#### Task to carry out
Within the material below, filter for lines that hold the word "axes".

#### Recorded information
........

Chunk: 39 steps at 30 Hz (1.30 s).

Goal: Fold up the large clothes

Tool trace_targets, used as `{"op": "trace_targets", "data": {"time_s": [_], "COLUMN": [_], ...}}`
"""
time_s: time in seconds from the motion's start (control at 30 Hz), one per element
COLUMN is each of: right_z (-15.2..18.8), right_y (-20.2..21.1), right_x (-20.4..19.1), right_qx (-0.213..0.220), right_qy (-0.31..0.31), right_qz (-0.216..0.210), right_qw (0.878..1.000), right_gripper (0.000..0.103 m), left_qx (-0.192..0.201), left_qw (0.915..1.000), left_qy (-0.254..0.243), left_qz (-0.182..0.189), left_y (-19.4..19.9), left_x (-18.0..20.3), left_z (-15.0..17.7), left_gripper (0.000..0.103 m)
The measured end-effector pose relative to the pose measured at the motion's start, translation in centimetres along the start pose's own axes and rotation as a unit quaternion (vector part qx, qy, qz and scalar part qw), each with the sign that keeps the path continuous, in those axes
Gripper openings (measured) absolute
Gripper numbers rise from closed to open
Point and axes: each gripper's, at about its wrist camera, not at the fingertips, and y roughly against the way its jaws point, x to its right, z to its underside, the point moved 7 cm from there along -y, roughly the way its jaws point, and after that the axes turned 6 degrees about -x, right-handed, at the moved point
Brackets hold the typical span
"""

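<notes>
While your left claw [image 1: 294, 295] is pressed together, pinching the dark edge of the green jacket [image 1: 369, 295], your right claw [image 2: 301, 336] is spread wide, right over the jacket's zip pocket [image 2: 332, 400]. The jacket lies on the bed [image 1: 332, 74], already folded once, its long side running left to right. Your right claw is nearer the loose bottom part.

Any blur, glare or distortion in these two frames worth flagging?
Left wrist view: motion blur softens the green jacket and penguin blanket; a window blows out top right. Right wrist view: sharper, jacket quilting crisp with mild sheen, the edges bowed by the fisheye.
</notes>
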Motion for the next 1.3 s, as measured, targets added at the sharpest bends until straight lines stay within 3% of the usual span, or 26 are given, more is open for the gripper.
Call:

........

#### Result for this task
The measured end-effector pose relative to the pose measured at the motion's start, translation in centimetres along the start pose's own axes and rotation as a unit quaternion (vector part qx, qy, qz and scalar part qw), each with the sign that keeps the path continuous, in those axes
Point and axes: each gripper's, at about its wrist camera, not at the fingertips, and y roughly against the way its jaws point, x to its right, z to its underside, the point moved 7 cm from there along -y, roughly the way its jaws point, and after that the axes turned 6 degrees about -x, right-handed, at the moved point

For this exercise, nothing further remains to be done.